◆ **ACTIVITY**
Set the data down exactly as it stands, and keep its pictures out.

◆ **MATERIAL PROVIDED**
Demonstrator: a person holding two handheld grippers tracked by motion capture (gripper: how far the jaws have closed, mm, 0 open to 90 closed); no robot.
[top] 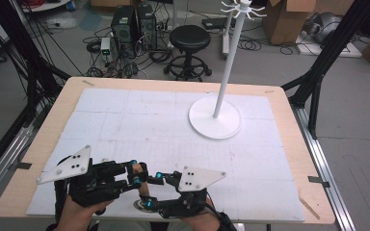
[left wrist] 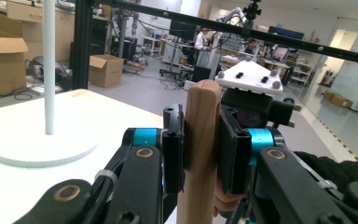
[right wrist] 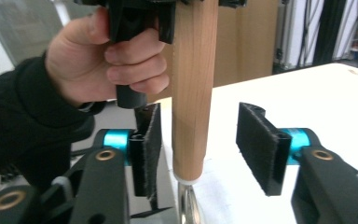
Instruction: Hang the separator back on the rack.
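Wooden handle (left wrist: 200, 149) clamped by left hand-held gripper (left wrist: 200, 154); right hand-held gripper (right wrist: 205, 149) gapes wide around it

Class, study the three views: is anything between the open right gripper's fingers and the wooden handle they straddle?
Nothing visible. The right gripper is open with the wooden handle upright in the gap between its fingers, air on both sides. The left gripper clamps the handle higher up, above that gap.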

◆ **RESULT BELOW**
Demonstrator: a person holding two handheld grippers tracked by motion capture (gripper: how far the jaws have closed, mm, 0 open to 90 closed); no robot.
[top] 
[left wrist] 
[right wrist] 
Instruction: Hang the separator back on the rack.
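Wooden handle (left wrist: 200, 149) clamped by left hand-held gripper (left wrist: 200, 154); right hand-held gripper (right wrist: 205, 149) gapes wide around it

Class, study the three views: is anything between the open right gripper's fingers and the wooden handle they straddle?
Nothing visible. The right gripper is open with the wooden handle upright in the gap between its fingers, air on both sides. The left gripper clamps the handle higher up, above that gap.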

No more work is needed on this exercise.